As described In Mind Matters News, “in a podcast discussion with Walter Bradley Center director Robert J. Marks, neurosurgeon Michael Egnor talks about how many famous neuroscientist became dualists—that is, they concluded that there is something about human beings that goes beyond matter—based on observations they made during their work. Among them was Wilder Penfield (1891–1976) who offered three reasons for his change of mind”.

Michael Egnor: Wilder Penfield was a neurosurgeon at the University of Montreal in Canada, who was really the pioneer in surgery for epilepsy. He worked back in the mid-twentieth century for several decades and he did surgery on probably upwards of about a thousand patients who had intractable epilepsy. They had seizures that couldn’t be controlled. He did brain surgery to remove the area of the brain that was causing the seizure to cure their seizures. And he did a lot of that surgery on patients who were awake during the surgery.”

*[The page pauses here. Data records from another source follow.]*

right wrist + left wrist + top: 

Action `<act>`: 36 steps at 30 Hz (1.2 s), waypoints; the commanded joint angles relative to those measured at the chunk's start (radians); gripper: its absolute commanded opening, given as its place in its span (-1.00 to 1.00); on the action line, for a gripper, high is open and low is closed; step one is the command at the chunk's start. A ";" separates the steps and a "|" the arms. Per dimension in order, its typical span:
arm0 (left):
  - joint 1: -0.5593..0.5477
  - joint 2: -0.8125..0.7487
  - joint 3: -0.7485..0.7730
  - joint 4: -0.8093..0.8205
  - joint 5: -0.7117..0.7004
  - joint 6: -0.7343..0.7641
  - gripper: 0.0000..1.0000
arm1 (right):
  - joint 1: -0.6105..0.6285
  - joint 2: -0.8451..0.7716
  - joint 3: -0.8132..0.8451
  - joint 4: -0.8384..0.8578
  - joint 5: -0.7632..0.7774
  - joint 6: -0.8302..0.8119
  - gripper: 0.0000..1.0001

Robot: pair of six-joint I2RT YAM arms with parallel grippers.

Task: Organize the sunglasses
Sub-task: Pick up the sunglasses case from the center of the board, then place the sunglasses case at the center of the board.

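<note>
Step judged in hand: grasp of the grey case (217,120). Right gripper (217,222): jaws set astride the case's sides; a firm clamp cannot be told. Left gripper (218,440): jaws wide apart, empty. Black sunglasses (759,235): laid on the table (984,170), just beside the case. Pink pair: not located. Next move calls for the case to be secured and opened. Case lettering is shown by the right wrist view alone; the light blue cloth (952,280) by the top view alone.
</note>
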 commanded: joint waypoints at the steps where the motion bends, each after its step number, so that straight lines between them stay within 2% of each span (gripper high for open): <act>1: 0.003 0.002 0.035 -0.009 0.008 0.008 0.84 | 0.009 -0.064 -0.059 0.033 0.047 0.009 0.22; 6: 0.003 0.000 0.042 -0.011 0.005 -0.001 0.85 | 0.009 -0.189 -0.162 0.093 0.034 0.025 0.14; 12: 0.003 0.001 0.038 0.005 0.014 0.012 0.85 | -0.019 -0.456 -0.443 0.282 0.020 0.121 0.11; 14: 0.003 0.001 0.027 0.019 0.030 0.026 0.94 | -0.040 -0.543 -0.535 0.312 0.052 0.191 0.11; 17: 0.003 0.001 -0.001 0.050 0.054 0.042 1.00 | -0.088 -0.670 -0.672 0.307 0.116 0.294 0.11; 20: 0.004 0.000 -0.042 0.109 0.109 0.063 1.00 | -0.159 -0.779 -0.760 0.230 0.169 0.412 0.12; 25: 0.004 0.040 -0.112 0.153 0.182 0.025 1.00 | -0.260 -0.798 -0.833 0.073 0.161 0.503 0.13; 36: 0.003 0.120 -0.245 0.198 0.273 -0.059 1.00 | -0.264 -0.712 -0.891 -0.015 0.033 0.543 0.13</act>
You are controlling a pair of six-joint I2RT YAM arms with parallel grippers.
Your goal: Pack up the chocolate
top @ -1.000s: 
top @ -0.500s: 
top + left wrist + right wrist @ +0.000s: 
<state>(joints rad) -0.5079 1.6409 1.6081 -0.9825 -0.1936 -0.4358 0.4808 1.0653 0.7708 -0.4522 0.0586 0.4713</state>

Listen to the podcast on the page.

A partial transcript is here:

08:25 | Penfield’s first line of reasoning for dualism

Michael Egnor: He started his career as a materialist. He thought the whole mind came from the brain and he was just going to study it. And at the end of his career, thirty years later, he was a passionate dualist. He said that there is a part of the mind that is not from the brain. He had several lines of reasoning that convinced him of that.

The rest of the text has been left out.